• Your goal:
In the entries below, begin at the line that has "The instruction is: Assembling", stop after the line that has "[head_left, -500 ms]", and output those lines exactly with no pictures.

[Data extracted from a collection]
┌──
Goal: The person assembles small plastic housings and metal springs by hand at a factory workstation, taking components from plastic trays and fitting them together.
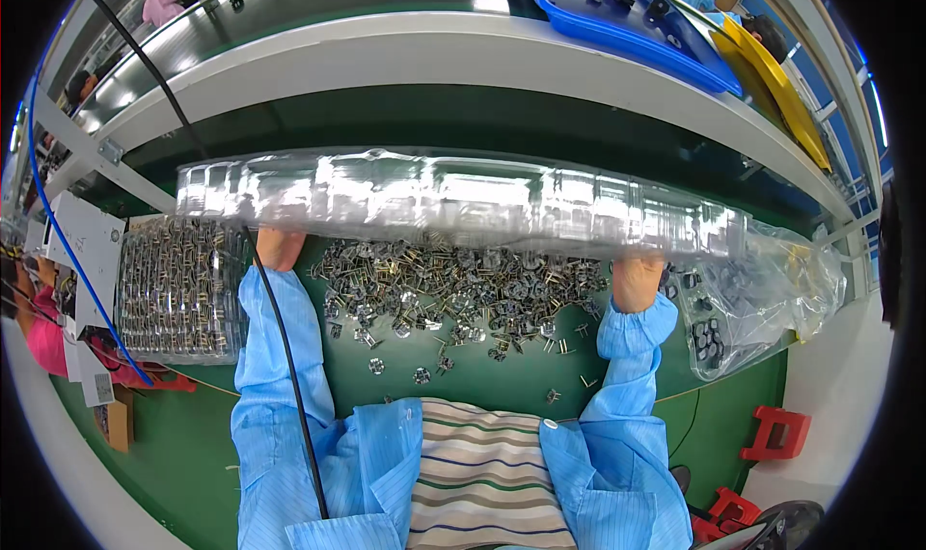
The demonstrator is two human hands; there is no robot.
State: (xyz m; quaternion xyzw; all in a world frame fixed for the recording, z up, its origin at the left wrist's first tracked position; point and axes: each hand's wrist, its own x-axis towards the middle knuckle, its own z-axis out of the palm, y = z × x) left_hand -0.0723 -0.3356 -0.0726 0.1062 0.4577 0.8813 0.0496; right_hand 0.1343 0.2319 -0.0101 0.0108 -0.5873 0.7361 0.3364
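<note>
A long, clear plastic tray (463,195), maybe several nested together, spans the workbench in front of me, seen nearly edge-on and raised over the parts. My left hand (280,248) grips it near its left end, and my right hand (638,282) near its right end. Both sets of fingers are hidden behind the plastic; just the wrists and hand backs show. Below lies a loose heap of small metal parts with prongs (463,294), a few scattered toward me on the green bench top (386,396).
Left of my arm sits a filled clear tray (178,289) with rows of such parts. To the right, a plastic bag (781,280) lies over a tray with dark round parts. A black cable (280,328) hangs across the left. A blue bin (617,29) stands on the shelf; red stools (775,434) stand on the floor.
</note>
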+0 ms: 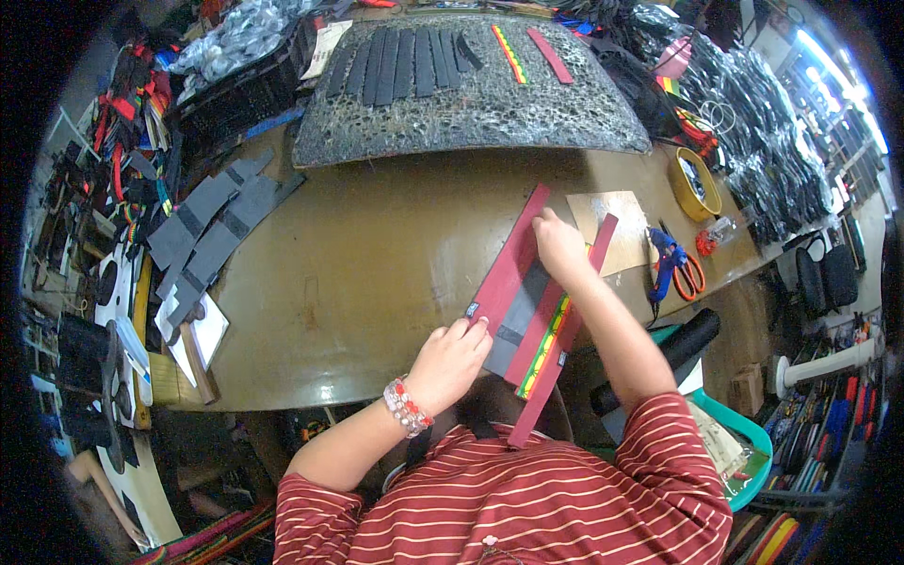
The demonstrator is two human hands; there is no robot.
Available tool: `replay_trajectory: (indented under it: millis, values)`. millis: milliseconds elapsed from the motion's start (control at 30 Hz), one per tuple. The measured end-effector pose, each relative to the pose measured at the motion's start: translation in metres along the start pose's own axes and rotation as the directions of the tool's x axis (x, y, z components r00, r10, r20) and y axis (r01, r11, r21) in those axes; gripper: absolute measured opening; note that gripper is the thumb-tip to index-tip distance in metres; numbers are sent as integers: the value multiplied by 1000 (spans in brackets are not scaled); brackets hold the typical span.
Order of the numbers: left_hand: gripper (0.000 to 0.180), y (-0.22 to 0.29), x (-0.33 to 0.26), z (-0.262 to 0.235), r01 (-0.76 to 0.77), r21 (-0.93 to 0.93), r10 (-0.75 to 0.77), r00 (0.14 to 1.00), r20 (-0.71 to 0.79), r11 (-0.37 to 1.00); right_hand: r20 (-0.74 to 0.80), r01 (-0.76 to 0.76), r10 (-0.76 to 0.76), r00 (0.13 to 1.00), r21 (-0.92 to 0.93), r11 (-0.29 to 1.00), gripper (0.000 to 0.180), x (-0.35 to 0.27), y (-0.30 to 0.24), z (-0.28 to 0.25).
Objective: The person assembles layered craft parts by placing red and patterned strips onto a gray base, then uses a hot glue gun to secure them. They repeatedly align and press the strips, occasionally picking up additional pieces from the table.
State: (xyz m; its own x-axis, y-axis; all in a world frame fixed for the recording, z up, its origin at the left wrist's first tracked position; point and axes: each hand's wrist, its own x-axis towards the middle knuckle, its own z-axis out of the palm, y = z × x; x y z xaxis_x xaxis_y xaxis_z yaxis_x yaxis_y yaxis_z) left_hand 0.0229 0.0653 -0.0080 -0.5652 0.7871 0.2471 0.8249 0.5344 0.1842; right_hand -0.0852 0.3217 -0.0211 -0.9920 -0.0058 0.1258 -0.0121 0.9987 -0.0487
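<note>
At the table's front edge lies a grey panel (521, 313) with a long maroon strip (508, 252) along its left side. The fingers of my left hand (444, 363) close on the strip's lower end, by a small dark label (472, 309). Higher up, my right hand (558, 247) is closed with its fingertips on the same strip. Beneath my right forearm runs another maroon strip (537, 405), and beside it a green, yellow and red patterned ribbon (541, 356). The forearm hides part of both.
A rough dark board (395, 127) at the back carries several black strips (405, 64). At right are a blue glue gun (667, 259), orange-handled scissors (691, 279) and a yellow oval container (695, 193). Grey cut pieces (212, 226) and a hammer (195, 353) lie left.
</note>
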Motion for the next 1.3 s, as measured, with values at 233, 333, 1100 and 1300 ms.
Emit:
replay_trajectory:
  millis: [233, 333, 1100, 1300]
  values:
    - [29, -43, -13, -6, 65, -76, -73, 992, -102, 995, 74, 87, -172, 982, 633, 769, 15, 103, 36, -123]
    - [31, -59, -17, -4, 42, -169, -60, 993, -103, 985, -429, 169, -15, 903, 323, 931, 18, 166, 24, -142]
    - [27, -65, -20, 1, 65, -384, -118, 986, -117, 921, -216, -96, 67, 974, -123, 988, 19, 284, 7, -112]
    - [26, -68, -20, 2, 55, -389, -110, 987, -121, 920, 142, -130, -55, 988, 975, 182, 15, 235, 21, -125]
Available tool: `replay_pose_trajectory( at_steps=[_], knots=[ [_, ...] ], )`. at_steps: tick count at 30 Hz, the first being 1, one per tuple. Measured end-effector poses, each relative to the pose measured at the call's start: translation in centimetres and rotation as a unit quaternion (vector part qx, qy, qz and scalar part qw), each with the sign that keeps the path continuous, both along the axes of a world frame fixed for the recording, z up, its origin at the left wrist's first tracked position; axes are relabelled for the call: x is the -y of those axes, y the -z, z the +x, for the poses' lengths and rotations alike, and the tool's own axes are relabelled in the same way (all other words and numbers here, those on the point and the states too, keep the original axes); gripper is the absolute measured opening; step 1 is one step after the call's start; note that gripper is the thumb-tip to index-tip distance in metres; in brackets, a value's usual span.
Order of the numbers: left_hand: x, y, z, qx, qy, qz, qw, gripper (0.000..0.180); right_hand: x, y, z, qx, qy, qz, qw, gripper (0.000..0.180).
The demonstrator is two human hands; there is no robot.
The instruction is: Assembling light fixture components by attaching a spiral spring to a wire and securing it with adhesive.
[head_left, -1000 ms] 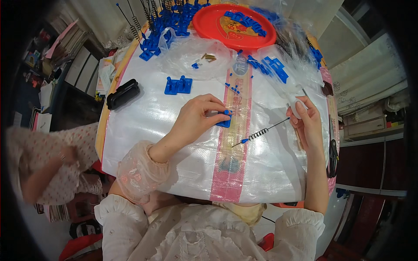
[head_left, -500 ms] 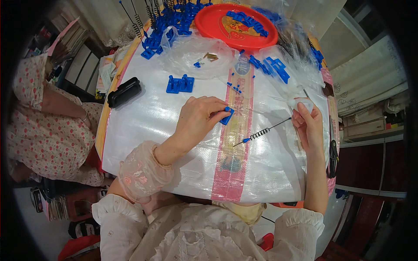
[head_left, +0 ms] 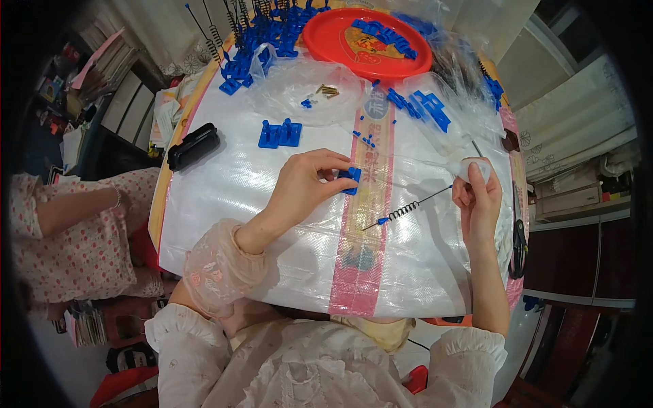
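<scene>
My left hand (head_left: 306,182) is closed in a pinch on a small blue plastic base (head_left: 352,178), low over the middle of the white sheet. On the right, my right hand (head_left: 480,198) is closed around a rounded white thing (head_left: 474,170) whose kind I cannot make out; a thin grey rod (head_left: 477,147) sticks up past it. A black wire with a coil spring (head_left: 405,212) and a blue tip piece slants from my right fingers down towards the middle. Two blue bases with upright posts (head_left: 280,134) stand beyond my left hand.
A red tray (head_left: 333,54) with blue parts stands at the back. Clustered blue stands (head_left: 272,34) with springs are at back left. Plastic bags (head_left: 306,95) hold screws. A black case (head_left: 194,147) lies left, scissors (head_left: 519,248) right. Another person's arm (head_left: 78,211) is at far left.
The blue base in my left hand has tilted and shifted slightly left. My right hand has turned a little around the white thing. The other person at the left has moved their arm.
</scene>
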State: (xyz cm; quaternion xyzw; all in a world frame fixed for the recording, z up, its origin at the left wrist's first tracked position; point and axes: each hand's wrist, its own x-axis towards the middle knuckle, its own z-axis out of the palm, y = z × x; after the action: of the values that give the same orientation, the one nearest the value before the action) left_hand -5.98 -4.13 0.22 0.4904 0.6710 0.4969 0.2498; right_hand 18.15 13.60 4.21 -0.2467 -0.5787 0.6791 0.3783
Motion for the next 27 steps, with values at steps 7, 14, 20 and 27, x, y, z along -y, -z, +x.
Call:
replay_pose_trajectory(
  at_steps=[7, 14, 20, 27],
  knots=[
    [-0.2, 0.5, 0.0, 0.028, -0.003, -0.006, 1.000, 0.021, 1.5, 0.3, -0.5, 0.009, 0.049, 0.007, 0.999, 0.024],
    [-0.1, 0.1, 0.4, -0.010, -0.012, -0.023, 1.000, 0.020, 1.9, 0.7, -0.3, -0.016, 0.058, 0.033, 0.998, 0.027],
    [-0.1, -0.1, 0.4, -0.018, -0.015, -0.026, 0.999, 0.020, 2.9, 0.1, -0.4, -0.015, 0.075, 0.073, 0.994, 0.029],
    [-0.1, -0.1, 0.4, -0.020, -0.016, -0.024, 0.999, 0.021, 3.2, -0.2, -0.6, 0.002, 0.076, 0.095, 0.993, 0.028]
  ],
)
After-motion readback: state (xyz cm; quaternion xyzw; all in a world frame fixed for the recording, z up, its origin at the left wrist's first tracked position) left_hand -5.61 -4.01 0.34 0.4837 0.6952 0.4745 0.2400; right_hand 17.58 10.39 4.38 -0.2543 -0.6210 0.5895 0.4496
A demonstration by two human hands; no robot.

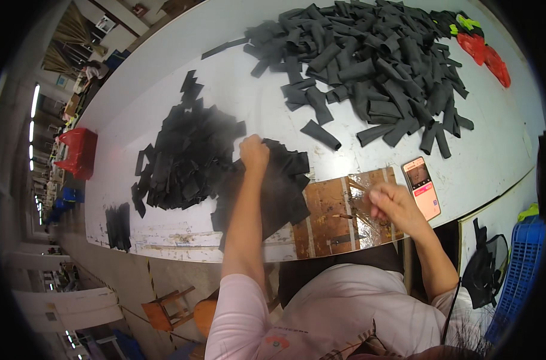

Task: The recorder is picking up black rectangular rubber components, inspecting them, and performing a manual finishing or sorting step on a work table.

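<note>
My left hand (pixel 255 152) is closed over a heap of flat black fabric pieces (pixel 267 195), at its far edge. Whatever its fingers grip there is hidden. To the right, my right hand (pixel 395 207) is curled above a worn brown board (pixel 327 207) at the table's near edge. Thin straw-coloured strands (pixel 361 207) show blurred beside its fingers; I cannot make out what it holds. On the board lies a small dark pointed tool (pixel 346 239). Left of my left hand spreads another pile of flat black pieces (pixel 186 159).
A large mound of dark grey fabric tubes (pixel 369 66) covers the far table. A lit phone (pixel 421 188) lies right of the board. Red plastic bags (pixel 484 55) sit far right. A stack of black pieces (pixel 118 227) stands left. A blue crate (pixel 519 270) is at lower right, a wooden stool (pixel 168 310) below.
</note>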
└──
• Solution:
The instruction is: Assembling light fixture components by attaching a spiral spring to a wire and securing it with adhesive.
[head_left, -1000 ms] 
[head_left, -500 ms] 

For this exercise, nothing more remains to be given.